Return every line of the listing below, unchanged, from its first line to the line holding "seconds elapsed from", that line included.
#####
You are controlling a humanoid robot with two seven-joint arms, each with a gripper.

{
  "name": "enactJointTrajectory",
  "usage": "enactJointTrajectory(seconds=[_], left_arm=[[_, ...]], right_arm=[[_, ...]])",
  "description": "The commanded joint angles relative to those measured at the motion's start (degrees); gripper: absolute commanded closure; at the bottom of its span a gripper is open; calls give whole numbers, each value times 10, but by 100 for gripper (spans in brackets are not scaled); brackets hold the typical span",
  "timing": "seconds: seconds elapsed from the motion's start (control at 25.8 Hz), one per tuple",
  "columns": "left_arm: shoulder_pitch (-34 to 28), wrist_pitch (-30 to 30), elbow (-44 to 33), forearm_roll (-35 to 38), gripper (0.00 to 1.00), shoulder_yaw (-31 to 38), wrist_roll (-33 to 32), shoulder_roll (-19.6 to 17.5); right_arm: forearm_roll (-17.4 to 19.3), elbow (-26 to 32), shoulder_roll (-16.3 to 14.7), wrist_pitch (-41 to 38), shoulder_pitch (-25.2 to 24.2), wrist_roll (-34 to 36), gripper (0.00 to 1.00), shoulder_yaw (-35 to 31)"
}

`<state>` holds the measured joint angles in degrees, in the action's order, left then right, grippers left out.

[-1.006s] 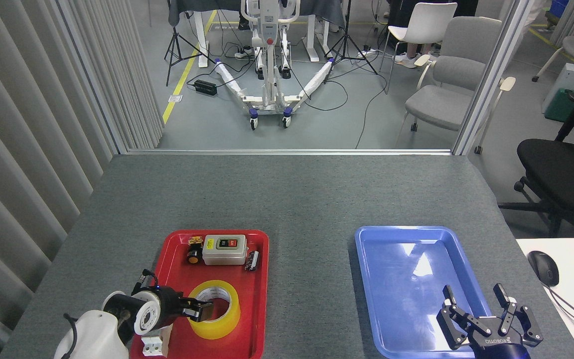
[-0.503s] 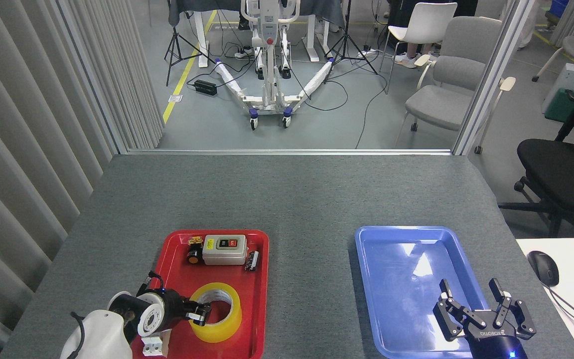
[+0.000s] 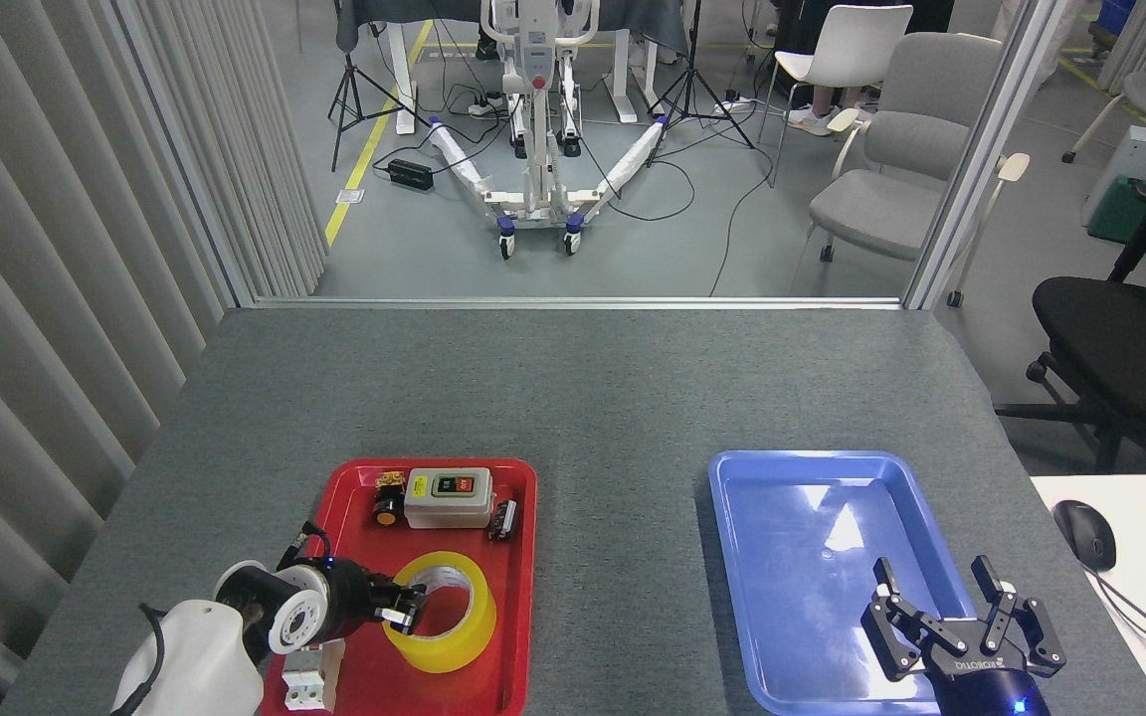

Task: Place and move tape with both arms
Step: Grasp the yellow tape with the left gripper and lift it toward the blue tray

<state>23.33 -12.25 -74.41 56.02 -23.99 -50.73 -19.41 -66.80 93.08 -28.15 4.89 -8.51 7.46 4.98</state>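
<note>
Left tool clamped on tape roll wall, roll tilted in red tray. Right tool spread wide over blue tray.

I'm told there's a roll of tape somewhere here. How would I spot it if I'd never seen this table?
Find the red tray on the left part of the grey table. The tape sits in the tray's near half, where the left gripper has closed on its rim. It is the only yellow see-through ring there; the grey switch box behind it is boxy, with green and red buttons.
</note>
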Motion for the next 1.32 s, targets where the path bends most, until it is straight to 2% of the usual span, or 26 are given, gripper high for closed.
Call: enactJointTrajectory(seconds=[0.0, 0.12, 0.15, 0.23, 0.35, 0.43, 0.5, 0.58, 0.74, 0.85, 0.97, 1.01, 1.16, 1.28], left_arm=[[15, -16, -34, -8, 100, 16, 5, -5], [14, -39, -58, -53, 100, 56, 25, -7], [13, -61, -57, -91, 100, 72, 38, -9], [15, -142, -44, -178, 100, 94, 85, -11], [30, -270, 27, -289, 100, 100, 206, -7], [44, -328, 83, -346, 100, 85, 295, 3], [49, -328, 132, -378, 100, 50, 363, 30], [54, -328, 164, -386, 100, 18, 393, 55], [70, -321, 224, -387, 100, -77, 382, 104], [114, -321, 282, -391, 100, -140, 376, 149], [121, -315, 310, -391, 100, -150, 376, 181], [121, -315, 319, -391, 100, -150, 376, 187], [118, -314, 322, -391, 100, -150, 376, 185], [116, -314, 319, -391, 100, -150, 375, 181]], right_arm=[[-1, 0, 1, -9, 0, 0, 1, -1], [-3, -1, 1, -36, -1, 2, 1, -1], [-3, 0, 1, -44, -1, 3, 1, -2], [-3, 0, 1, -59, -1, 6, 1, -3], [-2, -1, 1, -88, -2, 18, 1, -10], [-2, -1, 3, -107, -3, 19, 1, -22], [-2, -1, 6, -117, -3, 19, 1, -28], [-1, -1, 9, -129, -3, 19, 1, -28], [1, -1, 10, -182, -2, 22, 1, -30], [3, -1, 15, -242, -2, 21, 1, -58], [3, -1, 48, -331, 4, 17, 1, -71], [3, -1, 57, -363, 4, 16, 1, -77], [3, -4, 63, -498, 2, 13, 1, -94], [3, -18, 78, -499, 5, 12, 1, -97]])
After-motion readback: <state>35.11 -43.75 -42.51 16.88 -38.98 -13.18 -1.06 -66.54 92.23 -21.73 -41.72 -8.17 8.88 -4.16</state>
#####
- [Expected answer]:
You are controlling a humanoid robot with two seven-joint arms, each with a gripper.

{
  "name": "enactJointTrajectory",
  "usage": "enactJointTrajectory(seconds=[_], left_arm=[[_, ...]], right_arm=[[_, ...]])",
  "description": "The commanded joint angles relative to those measured at the motion's start (degrees); gripper: absolute commanded closure; at the bottom of its span a gripper is open; calls give whole numbers, each value times 10, but by 100 for gripper (spans in brackets are not scaled); brackets hold the typical span",
  "timing": "seconds: seconds elapsed from the motion's start (control at 25.8 Hz), one per tuple",

The work on this exercise is complete.